Extract, unchanged, every line from the top of the material below through the line with "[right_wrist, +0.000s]", and no more.
##### Records for processing
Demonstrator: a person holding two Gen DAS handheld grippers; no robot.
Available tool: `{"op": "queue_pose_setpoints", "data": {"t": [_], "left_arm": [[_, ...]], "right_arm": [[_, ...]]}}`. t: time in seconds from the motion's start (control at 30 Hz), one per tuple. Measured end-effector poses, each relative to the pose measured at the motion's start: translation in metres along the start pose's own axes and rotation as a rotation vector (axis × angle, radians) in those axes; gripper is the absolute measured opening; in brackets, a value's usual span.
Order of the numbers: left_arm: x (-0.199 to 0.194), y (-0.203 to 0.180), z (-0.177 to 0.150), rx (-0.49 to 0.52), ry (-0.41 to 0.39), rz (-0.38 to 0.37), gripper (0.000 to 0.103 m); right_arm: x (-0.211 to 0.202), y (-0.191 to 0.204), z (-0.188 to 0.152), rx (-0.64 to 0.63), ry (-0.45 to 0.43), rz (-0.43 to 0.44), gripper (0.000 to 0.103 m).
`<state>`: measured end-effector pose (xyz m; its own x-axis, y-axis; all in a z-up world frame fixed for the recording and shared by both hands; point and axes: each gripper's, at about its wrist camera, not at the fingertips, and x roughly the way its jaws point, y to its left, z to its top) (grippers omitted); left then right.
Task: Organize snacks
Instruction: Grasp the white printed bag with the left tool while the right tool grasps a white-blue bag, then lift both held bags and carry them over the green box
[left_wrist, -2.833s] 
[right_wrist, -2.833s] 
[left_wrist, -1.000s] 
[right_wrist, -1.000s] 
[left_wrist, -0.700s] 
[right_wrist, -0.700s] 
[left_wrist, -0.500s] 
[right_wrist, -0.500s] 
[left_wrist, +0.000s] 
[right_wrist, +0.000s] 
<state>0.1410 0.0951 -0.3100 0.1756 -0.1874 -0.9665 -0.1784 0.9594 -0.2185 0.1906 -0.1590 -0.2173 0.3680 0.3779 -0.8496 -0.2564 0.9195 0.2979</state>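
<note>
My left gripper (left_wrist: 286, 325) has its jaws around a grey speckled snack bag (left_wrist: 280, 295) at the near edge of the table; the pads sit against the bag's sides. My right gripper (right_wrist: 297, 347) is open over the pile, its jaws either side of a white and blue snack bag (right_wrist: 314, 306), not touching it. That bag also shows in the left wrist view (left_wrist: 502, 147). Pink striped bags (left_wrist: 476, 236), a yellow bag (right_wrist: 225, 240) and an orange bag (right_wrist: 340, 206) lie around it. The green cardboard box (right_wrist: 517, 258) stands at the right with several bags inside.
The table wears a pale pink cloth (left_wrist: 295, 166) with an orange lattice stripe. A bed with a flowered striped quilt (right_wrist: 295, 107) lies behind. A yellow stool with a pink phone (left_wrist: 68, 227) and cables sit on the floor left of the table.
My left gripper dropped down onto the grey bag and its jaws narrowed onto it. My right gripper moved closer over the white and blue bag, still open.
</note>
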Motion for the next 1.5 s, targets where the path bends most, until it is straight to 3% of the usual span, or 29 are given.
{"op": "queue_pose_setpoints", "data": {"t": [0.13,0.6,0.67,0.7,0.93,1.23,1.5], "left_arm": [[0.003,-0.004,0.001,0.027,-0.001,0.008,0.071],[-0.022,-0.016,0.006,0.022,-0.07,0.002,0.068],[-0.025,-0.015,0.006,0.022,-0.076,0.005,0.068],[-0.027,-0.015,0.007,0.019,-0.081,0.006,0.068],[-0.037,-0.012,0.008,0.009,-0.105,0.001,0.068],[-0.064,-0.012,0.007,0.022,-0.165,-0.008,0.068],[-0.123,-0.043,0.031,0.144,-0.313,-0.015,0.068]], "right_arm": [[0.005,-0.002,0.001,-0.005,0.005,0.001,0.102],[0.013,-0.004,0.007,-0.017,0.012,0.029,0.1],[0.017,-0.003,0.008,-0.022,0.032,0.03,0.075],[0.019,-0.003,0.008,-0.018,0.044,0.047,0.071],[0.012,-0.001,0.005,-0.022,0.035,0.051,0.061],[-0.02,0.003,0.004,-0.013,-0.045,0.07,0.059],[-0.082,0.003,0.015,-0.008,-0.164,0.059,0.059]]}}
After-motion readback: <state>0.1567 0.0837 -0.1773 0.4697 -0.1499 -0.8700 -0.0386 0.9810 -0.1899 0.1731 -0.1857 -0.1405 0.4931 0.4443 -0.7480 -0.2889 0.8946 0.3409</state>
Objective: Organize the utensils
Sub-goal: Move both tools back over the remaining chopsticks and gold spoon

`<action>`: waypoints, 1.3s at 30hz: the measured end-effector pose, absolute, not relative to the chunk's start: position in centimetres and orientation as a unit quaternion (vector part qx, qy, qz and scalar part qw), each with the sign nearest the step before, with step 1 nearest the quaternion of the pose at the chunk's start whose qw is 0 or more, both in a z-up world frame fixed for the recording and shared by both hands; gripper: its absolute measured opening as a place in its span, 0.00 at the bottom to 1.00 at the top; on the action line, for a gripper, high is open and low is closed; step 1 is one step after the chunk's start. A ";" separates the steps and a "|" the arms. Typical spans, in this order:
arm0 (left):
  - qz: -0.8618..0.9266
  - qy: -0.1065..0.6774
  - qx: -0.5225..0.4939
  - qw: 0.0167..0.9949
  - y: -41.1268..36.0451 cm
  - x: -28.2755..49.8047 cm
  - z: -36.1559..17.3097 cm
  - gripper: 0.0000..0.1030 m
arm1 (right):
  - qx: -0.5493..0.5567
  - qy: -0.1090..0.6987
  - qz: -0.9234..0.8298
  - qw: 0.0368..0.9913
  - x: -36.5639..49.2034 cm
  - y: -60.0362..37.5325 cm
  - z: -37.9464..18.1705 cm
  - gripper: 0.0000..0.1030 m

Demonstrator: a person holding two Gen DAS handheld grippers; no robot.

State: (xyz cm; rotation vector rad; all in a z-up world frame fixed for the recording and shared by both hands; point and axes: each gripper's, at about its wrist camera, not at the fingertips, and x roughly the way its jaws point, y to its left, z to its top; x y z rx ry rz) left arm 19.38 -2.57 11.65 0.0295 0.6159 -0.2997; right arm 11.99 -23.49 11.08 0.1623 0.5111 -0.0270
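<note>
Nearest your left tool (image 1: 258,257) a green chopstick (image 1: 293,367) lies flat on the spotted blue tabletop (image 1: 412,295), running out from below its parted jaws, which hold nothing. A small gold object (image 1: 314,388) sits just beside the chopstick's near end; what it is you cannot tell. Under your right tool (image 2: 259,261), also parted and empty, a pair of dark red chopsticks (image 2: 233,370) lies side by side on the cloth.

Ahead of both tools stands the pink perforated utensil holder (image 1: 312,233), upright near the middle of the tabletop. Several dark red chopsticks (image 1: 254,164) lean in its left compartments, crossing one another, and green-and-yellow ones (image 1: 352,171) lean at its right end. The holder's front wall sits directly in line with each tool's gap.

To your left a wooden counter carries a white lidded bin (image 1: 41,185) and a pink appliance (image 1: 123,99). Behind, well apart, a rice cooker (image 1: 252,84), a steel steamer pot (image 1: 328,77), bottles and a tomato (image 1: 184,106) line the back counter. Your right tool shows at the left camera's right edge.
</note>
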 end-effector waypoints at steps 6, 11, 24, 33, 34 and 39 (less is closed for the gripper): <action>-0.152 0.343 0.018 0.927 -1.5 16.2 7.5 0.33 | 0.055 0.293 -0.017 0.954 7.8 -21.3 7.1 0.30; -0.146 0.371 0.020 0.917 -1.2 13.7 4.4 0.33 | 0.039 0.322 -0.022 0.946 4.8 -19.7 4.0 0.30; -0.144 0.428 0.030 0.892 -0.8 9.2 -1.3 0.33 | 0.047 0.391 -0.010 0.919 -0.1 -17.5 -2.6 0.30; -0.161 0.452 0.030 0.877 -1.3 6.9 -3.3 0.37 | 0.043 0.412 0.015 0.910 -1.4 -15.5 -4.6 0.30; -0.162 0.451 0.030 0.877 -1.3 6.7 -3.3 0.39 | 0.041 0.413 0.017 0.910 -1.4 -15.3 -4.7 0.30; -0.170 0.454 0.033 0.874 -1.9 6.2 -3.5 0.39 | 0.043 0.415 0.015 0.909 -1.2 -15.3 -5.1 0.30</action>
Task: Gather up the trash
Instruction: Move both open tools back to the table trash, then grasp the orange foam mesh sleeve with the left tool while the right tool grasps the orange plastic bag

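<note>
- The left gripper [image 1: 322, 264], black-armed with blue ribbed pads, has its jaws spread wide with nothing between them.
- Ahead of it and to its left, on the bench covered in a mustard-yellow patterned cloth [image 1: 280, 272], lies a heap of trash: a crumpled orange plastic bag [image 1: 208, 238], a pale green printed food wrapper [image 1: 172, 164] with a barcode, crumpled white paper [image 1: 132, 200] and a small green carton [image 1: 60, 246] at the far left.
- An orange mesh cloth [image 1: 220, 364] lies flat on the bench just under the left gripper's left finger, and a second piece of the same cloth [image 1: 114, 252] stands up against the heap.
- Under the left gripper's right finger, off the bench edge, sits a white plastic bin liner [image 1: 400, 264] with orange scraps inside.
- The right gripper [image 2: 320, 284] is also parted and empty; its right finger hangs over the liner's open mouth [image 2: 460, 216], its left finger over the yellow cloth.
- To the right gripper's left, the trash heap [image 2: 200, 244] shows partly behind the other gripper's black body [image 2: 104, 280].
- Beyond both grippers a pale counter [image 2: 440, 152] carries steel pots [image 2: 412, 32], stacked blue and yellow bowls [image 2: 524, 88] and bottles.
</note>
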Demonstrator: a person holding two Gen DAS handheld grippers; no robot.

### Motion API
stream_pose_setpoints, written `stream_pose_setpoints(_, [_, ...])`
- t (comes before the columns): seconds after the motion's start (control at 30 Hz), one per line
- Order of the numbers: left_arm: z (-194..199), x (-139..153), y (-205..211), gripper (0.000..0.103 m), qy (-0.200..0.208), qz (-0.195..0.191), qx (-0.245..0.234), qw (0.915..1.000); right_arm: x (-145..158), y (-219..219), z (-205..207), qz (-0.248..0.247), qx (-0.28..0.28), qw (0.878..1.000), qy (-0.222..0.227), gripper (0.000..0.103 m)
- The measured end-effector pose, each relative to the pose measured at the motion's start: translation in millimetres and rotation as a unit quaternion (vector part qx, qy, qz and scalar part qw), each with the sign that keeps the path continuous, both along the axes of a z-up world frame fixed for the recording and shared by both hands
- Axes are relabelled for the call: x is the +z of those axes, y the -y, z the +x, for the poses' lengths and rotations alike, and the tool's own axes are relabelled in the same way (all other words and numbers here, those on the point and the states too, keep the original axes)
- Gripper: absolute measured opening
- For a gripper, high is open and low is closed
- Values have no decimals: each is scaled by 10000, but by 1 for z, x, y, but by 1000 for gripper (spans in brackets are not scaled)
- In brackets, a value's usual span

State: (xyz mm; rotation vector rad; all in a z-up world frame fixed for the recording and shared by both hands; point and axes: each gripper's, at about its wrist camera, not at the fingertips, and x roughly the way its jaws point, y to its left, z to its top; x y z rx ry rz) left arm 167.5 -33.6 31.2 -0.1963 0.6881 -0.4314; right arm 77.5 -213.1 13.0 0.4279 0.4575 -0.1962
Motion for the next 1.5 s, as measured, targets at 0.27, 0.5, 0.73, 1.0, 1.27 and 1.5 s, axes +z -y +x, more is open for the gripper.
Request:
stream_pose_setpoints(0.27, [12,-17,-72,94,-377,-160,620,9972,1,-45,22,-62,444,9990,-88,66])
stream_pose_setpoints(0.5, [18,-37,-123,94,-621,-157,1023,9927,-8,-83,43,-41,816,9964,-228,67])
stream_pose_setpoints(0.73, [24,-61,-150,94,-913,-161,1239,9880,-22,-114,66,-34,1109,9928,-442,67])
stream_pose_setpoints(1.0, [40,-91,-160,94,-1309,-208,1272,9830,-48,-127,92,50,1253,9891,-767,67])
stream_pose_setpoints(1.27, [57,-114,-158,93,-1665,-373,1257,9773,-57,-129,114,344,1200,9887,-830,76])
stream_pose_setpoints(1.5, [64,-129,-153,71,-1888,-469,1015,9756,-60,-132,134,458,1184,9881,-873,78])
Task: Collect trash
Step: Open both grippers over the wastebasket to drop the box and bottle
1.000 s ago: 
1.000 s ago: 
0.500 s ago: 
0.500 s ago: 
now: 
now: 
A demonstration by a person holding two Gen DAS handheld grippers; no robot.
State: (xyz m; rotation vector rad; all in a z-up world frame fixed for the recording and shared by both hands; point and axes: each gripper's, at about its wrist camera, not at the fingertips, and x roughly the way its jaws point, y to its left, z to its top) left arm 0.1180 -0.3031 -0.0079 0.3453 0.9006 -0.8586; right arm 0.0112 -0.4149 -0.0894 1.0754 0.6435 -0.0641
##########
• [Written answer]:
Demonstrator: a person holding two Gen DAS handheld grippers; no robot.
Available tool: `{"op": "queue_pose_setpoints", "data": {"t": [_], "left_arm": [[_, ...]], "right_arm": [[_, ...]]}}`. t: time in seconds from the motion's start (control at 30 Hz), one per tuple. Measured end-effector poses, each relative to the pose measured at the motion's start: translation in metres along the start pose's own axes and rotation as a rotation vector (axis × angle, radians) in those axes; gripper is the absolute measured opening; in brackets, a value's usual span.
Order of the numbers: left_arm: x (-0.199 to 0.194), y (-0.203 to 0.180), z (-0.177 to 0.150), rx (-0.49 to 0.52), ry (-0.41 to 0.39), rz (-0.38 to 0.37), gripper (0.000 to 0.103 m); right_arm: x (-0.211 to 0.202), y (-0.191 to 0.204), z (-0.188 to 0.152), rx (-0.64 to 0.63), ry (-0.45 to 0.43), rz (-0.43 to 0.44), gripper (0.000 to 0.103 m).
`<state>`: measured end-effector pose (xyz m; its own x-axis, y-axis; all in a z-up world frame fixed for the recording and shared by both hands; point and axes: each gripper's, at about its wrist camera, not at the fingertips, and x roughly the way its jaws point, y to its left, z to its top) (grippers omitted); left then right.
Task: Organize snacks
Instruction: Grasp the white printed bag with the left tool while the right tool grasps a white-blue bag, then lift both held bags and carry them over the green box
[left_wrist, -2.833s] 
[right_wrist, -2.833s] 
[left_wrist, -1.000s] 
[right_wrist, -1.000s] 
[left_wrist, -0.700s] 
[right_wrist, -0.700s] 
[left_wrist, -0.500s] 
[right_wrist, -0.500s] 
[left_wrist, +0.000s] 
[right_wrist, +0.000s] 

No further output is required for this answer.